Sophie and Ben are the firstborns of the family, first cousins destined to share that demanding role. They were told repeatedly by respective parents during our two-week stay to "set an example" for the younger ones. That's a hard ride when you're only seven and sometimes just want to have all the spotlight to yourself, going back to the way it was before those younger intruders cramped your style, space and toys. Even though I am an only child, I do get it. After all, only children are firstborns too. Based on my own experience, I think that being first cousins will let Ben and Sophie share a lot of ups and downs as they grow older.
I had the chance to visit some of my first cousins on my trip back to Philly in May. It was a journey of the heart. We are the vanguard now since the older generation of our parents, aunts and uncles have all passed on. We are in our sixties and eighties and beyond. We are the repositories of family history. Yet, when I hugged my cousins, I felt like I was in my twenties again, back home with the faces and voices which were such a big part of my childhood and youth.
Like Ben, John was the oldest of five cousins - the only boy and then four girls to follow on my mom's side of the family. Like Ben, he had the attention of his four girl cousins who secretly adored him. When we were kids, I remember us all kneeling on the sidewalk near our grandmother's house, watching as John tried to help an injured sparrow. I remember how he and I played accordion duets in his basement.

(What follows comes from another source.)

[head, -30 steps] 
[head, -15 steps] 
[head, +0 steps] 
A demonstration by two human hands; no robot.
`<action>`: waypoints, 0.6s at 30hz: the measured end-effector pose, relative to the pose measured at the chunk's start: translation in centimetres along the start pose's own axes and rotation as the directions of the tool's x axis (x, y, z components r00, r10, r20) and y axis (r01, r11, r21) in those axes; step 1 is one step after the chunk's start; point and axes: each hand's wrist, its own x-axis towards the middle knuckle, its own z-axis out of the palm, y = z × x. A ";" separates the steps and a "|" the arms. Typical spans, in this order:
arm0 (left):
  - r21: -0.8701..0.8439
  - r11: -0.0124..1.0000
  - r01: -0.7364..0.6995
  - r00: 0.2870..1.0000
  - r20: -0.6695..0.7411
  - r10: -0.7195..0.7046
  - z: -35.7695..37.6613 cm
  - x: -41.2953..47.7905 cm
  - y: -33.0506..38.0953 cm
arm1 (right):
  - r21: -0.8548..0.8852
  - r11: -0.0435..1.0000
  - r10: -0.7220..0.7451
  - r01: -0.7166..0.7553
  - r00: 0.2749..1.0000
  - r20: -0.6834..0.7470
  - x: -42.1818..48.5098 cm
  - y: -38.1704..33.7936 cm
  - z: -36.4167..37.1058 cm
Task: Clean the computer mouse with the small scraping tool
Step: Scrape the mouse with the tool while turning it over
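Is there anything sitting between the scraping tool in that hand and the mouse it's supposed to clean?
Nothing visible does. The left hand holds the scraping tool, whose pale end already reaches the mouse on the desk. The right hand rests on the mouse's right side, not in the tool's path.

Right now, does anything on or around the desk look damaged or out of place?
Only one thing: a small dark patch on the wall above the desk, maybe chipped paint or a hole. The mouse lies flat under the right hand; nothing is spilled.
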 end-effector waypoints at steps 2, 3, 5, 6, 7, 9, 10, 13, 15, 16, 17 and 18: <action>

I remember how he convinced me to strap on a set of his boxing gloves and then threw a few punches at me. He got away with it too because I was so in awe of him that I gladly took the punches. I also remember how handsome he looked in high-school and how proud I was to let the older girls know that he was my cousin. He married the girl he fell in love with during his Army tour of duty in Germany. I was in his wedding party and he and I were godparents for another cousin's child. Years later, I visited him after a disabling stroke and watched in amazement as he did the hard work of rehabilitation. He had to give up riding his prized motorcycle but, today, he is able to drive a car again. John, you rock!

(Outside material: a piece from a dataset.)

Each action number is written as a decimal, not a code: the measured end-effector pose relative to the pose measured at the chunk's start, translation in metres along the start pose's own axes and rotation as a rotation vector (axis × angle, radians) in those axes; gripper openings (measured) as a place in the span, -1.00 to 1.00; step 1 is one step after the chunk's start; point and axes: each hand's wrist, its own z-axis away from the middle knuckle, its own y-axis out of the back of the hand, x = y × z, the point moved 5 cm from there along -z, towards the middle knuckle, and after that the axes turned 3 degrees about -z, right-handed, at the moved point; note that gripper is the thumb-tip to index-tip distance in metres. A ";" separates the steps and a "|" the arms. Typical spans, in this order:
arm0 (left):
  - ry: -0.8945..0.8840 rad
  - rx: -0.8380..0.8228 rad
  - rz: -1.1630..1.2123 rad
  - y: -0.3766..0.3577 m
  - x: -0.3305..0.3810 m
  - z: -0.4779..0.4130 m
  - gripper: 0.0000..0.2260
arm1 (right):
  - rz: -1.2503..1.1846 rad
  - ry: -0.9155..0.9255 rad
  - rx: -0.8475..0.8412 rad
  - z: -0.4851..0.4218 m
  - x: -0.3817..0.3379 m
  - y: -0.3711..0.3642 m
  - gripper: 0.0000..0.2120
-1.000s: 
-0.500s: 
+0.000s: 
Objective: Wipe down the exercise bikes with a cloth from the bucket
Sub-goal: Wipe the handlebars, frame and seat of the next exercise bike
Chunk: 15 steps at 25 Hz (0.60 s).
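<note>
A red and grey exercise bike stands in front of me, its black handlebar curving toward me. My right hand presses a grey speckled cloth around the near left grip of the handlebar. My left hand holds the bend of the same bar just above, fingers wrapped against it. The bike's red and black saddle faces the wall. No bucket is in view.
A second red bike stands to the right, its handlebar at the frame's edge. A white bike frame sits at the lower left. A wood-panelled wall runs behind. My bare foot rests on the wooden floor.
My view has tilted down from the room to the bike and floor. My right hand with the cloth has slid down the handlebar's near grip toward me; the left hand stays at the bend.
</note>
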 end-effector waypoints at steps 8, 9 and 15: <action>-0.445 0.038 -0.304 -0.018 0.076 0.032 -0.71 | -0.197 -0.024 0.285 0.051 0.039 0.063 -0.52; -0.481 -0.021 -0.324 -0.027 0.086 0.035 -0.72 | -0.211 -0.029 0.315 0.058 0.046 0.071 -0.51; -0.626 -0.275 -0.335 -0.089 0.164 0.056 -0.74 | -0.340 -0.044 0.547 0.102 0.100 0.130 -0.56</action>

And then there's cousin Frankie, my mom's first cousin and the oldest of the clan. He is now in his 90s and nursing his wife, Bernice, who has been fighting Parkinson's for years. He was a big part of my growing-up years and is still as sweet and funny as I recall from family vacations when I was about Hannah's age. Ben has some of Frankie in him too, always ready with the mischief and able to make me laugh. Just like my dad, Frank loved to hop in the car and travel all over. Sadly, he's no longer able to drive but he still gets himself out the door for his daily walk around the block. Frank, thanks for the memories. Sto lat.

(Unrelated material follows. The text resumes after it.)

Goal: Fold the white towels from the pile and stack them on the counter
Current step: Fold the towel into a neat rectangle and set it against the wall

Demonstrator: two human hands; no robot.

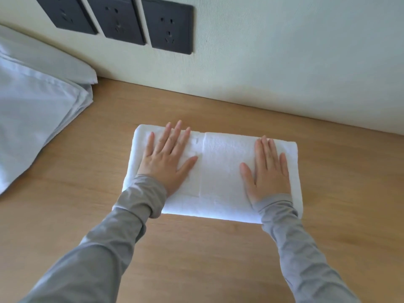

This is the lady I admire most on my dad's side, cousin Alice. She is not only a grandmother, but a great and great-great gran as well. Alice is the matriarch of a clan which would put the Brady Bunch to shame. I grew up around her five kids but lose count after that. I just know that she has always been a part of my life. As a teenager, she sang at my christening. When she was a young wife and mother, her house was often our Sunday car-trip destination. She and hubby, Matt, have just celebrated their 60th wedding anniversary. She's a fantastic seamstress, found the time to make her own tailored suits when her kids were small. My mom loved to sew and Alice would watch her as a child. I am so pleased to see that Sophie is now showing quite an interest in sewing too. It's all in the family. Alice is tiny and perky and never looks her age.I should be so lucky in another twenty years. Alice, you are my role model.
There are other cousins as well, near and far. Some have drifted away from the family circle; others re-appear. It's like an infusion of joy to see them, share in the stories of our common past.
This was an unexpected diversion but it speaks to what I wish for Ben and Sophie - that they enjoy and cherish these special moments and tuck them away. They are the seeds of a lifelong friendship.